Biography

Actively looking for full-time software engineer opportunies starting August 2025

Hi everyone, I am currently a 5th-year Computer Science Ph.D. student at Georgia Tech. My advisor is Vivek Sarkar. Prior to my Ph.D. journey, I earned my bachelor degree from Washington University in St. Louis in December 2019.

My research area is dynamic HPC/Parallel program analysis. My Ph.D. thesis focused on understanding, detecting and fixing data races in parallel programs. I have developed several dynamic debugging tools for OpenMP and HClib programs. Additionaly, my reserach achieves theoretical breakthroughs and utilizes Large Language Model in industrial settings.

Email: fjin35 at gatech.edu

Research problems

I am proud that my research pushes the boundary of human’s understanding of data races and program behavior.
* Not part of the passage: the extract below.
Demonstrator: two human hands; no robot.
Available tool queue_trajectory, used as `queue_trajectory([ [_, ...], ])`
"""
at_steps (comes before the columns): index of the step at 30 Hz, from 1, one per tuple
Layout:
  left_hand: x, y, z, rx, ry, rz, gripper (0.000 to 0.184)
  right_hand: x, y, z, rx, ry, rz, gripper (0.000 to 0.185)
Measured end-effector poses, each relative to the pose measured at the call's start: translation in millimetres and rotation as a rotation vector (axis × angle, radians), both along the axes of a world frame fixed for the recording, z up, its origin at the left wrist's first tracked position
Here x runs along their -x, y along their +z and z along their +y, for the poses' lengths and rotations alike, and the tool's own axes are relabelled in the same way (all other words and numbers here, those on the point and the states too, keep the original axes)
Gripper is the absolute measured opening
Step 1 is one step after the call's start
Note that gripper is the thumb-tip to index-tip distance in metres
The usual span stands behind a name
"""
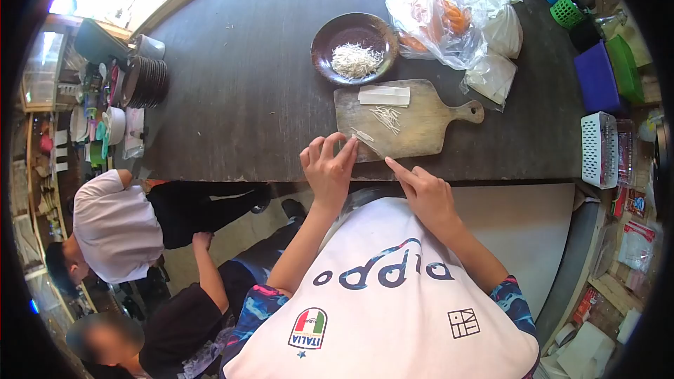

Determinism: given the same input, how do we guarantee the programs will return the same output? How do we even define “same” here? In my ECOOP paper, I give the formal definition of determinism for task-parallel programs with promises, and prove that data race freedom guarantees determinism for such program.

Happens-before relation: task A happens before task B if and only if in all possible scheduing of the program, task A has to finish before task B starts.

Concurrent access: if two tasks does not have happens-before relationship between them, we say they can happen in parallel (or concurrently). The exact order will be determined by the runtime. In one schedule, task A may happen before task B. In the other schedule, it may be the other way around.

Data race: if two tasks concurrently access the same memory location, and at least one of them perform a write, we define this as a data race. Data race is notorious because it makes program non-deterministic. Imagine task A writes 5 to variable x, and task B writes 3 to it. When the program ends, we have no idea what the value of x will be: 5 or 3, that’s a question.

Dynamic race detection: To detect data races while running the program, we use compiler to “instrument” each read and write in the program. Instrument means we insert a check function after each read and write. This is done on the IR level. When the program is running, the check function records each read and write, and see if a previous access causes a data race with the current access.
My ECOOP paper designs a new race detection algorithm and evalutes the implementation of it. It is sound and precise: meaning it will not report non-existing race or miss any races.